Edwin Fast Turut Ramaikan Pencalonan Ketua DKP

0
123

Reporter : Anang

PALEMBANG, Mattanews.co – Berakhirnya periode kepengurusan Dewan Kesenian Palembang (DKP) tahun 2019 ini tentunya akan memilih kepengurusan baru. Setelah muncul nama Didit dan Mpit sebagai bakal calon Ketua Dewan Kesenian Palembang (DKP) nama lain yang turut bersaing kembali muncul, dia adalah sosok seniman sekaligus mantan pengurus Dewan Kesenian Sumatera Selatan (DKSS) dua periode Edwin Fast.

Diketahui, sosok Edwin Fast sudah tidak asing lagi bagi seniman-seniman yang ada di Sumatera Selatan bahkan di kancah Nasional.
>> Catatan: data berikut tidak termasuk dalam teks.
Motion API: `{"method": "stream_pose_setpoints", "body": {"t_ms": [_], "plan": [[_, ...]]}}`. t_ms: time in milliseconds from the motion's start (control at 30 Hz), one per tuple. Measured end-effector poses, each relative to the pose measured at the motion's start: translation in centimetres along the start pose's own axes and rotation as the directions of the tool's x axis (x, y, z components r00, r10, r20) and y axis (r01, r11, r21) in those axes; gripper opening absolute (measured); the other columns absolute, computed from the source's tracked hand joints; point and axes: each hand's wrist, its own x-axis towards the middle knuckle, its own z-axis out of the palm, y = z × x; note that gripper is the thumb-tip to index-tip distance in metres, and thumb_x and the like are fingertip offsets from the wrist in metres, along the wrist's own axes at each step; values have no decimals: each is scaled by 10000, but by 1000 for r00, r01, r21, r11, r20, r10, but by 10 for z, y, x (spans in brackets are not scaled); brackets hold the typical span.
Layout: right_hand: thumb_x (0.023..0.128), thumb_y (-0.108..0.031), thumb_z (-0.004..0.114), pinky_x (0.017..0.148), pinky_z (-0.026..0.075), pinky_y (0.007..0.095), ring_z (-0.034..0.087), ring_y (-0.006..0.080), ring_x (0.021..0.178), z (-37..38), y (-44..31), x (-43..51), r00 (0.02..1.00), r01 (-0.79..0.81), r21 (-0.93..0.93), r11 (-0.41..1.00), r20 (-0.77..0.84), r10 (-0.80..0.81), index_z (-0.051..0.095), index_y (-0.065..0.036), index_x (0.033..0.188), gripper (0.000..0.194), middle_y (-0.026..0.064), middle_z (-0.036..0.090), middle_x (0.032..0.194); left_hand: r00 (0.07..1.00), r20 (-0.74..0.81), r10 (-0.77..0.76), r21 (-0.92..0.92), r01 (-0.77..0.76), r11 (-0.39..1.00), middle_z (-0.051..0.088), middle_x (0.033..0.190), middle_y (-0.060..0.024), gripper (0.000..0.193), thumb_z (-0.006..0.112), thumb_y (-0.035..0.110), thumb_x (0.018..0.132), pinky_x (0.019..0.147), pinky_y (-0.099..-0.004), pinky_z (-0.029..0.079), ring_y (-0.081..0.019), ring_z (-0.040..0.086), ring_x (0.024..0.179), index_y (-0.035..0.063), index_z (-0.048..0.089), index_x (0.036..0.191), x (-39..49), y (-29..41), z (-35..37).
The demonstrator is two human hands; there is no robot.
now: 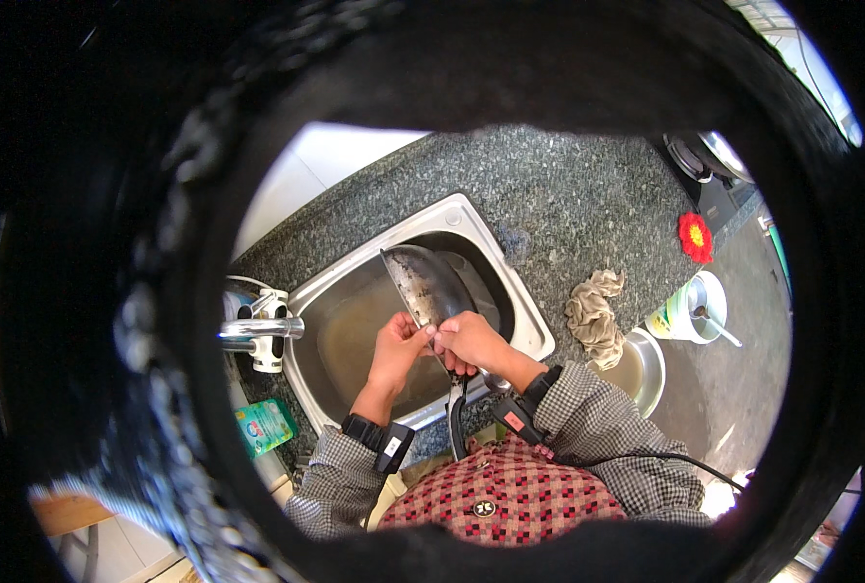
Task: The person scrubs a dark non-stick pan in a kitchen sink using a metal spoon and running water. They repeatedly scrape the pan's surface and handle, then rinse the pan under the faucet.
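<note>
A dark frying pan with a worn, patchy surface is tilted on its side over a stainless steel sink. Its black handle points down towards the person's apron. My left hand has thumb and fingertips at the pan's rim near the handle. My right hand grips the same rim from the other side, its fingers curled under and its thumb close to the left thumb. Cloudy water lies in the sink. Whether anything small sits between the fingertips cannot be told.
Left of the sink are a chrome faucet and a green packet. On the right, a crumpled cloth lies on the granite counter, near a metal basin, a white bucket and a red crocheted flower.
</note>
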Motion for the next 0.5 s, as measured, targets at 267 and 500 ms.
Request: {"method": "stream_pose_setpoints", "body": {"t_ms": [267,500], "plan": [[926,-174,573,553,489,266,634,138,600,-8,15,-6,976,152,-220,964,189,-111,642,34,899,221,70,674,708,983,-171,74,69,-63,996,663,893,-24,183,663,60,889,598,-231,535,-88,634,725,43,563,1042,-1,-6,-19],[907,-144,594,575,484,280,582,105,563,-5,36,-30,967,228,-148,962,147,-206,652,-58,1069,192,29,622,657,975,-199,96,-52,-108,993,663,925,-6,202,636,80,912,607,-219,544,-69,636,792,54,565,1099,-14,-7,-45]]}}
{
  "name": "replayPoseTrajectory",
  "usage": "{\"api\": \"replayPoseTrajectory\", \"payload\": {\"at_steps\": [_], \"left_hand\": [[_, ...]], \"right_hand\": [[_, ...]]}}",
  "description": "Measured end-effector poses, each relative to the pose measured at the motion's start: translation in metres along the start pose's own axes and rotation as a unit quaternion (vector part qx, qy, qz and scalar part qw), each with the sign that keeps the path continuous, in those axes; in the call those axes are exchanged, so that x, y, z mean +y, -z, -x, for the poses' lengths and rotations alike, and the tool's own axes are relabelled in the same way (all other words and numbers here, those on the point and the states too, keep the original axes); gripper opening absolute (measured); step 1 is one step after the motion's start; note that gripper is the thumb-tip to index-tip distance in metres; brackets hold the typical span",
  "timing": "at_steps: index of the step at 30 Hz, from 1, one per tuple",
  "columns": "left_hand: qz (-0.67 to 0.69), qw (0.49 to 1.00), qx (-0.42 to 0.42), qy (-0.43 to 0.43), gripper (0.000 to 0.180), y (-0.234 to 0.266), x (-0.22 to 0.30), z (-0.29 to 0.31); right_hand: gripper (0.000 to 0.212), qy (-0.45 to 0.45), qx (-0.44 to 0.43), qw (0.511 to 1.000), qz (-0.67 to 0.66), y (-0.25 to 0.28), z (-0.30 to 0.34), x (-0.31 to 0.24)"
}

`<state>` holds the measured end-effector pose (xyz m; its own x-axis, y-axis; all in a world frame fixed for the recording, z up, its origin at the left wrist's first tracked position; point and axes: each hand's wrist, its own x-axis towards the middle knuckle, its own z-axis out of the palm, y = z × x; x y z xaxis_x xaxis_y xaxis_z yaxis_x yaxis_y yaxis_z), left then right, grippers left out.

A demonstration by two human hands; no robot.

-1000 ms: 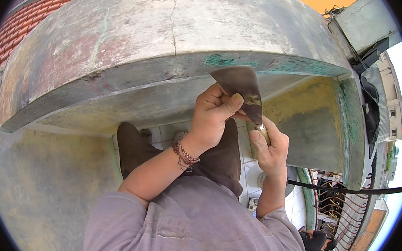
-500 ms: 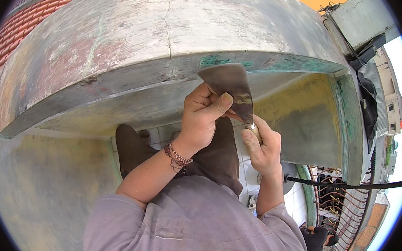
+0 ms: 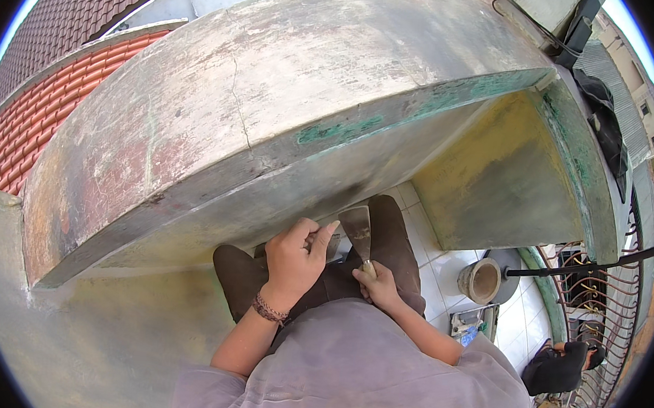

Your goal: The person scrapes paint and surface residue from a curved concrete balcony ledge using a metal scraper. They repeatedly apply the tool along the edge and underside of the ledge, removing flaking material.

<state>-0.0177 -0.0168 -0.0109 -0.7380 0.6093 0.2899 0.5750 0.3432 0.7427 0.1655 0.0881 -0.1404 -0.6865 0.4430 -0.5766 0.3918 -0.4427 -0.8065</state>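
A wide-bladed scraper point(image 3: 357, 230) points upward in my right hand point(image 3: 379, 285), which is wrapped round its handle close to my body. The blade is dark, with worn, pale patches. My left hand point(image 3: 297, 255) is raised beside the blade, apart from it. Its fingers are loosely bent and the thumb stands away from them; I see nothing held there. Beyond both hands runs a curved concrete ledge point(image 3: 313, 74), with a crack and scuffed paint. Green patches point(image 3: 340, 131) show along its near edge.
At the right stand a round pot point(image 3: 479, 281) and a tray-like container point(image 3: 473, 323) on white tiles point(image 3: 450, 288). A black bar point(image 3: 588, 268) crosses near a curved metal railing point(image 3: 621, 331). Black cloth point(image 3: 605, 129) hangs from the ledge's end; red roof tiles point(image 3: 69, 99) lie at the left.
My right hand has lowered the scraper toward my lap. My left hand has let go of the blade and moved down. The view has turned, showing more roof and the pot.
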Motion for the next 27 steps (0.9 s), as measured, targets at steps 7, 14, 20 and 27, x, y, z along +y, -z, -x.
{"api": "replayPoseTrajectory", "payload": {"at_steps": [7,14,20,27], "left_hand": [[-0.333,0.872,0.230,-0.278,0.057,0.028,0.043,-0.042],[-0.369,0.896,0.103,-0.225,0.068,0.004,0.003,-0.031],[-0.015,0.948,0.131,-0.289,0.050,0.034,0.045,-0.020],[0.571,0.733,-0.111,-0.352,0.032,0.116,0.143,-0.002]], "right_hand": [[0.018,-0.037,0.022,0.999,0.022,-0.005,-0.014,-0.011],[0.021,-0.060,0.022,0.998,-0.020,0.004,-0.022,-0.009],[0.024,-0.002,-0.015,1.000,-0.018,0.004,-0.015,-0.011],[0.027,-0.017,-0.005,1.000,-0.003,0.000,-0.027,-0.005]]}}
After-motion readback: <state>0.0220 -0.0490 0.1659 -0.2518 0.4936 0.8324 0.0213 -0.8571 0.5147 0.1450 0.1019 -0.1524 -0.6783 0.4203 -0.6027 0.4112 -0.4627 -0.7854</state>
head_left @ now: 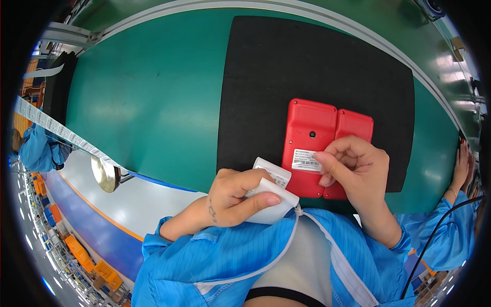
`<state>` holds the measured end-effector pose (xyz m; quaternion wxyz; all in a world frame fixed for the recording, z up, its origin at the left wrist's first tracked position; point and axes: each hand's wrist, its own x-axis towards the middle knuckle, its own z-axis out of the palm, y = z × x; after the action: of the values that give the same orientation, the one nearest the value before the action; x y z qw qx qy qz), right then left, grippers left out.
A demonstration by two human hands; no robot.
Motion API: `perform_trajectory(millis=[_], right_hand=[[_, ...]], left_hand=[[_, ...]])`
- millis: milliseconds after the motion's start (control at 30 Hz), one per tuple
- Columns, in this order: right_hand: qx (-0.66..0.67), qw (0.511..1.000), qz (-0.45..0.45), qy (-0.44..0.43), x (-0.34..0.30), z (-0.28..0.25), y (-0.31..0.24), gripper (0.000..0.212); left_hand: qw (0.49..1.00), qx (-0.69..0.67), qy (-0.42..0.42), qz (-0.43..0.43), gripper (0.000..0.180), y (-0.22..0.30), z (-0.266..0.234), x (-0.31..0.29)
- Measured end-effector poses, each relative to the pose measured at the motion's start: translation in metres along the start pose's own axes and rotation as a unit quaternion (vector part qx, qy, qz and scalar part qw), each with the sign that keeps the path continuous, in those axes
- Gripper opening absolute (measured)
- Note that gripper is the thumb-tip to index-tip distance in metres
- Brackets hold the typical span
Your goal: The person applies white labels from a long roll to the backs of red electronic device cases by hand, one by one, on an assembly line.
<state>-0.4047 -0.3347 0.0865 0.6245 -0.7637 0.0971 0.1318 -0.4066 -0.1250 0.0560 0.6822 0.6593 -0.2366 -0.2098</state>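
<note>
Two red plastic device housings [309, 123] lie face down side by side on the black mat, their edges close together. On the lower part of the left one sits a white printed label [305, 160]. My right hand [353, 166] is over the lower right of the housings, fingers curled and the thumb tip at the label's right end. Whether anything is between those fingers is hidden. At the mat's front edge, my left hand [238, 197] is closed around a folded white label strip [273, 174], which bears small print.
The black mat [307, 61] covers the right part of the green table [153, 92]. A long printed label strip [66, 134] hangs at the far left beside a round metal stool [104, 174]. At the right edge, another person's hands [462, 166] rest at the table.
</note>
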Motion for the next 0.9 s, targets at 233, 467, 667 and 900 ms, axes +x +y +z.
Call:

Pada bidang teater Edwin Fast pernah mendapatkan penghargaan dari Gubernur Sumatera Selatan di tahun 2011.

Ditemui di kediamannya, pria kelahiran Bandung, 25 juli 1972 ini mengatakan jika dirinya siap dicalonkan dan mencalonkan diri dalam pemilihan ketua DKP nanti.

“Saya siap mencalonkan diri sebagai ketua 100% siap jadi ketua DKP. Siapapun berhak mencalonkan diri jadi ketua DKP. Tentu DKP membutuhkan orang-orang yang berkomitmen menjalani pungsi dan kerja organisasi dewan kesenian Palembang. Semangkin banyak calon itu bagus,” tegas Edwin Fast.

Edwin Fast yang sekarang aktif sebagai penulis naskah-naskah drama, pementasan teater di berbagai kota di Indonesia seperti Palembang, Jakarta, Surabaya Bengkulu dan di daerah lainnya, menyatakan sikap memantapkan diri untuk maju mencalonkan sebagai Ketua DKP. Dirinya juga memang berkutat dunia kesenian terbilang lama dan aktif hingga sekarang, dari berbagai pengalaman diajang kegiatan kesenian menjadikan pengalamannya sebagai bekal untuk mencalonkan diri sebagai ketua DKP.

“Dari pengalaman yang saya dapatkan dalam berkesenian, akan saya tuangkan sepenuhnya demi kemajuan DKP di era digitalisasi agar kesejahteraan seniman menjadi prioritas,” ungkapnya.

Lanjut pria yang pernah mendatangkan WS Rendra (Bengkel teater) ke Palembang pada acara baca puisi tahun 2005 silam itu, dalam mencalonkan diri menjadi ketua DKP ia siap berkompetisi dengan jujur. “Di organisasi Dewan Kesenian Palembang terbagi enam komite, ada komite teater, tari, musik, puisi, lukis, dan film. Fungsi dan tugas sebagai pengurus DKP harus betul – betul dipahami, sehingga bisa menempatkan seniman dan berkarya dengan proporsional dan profesional penembatan orang-orang di komite kerja DKP kedepannya lebih berat. Saya siap berkompetisi,” tutup Edwin.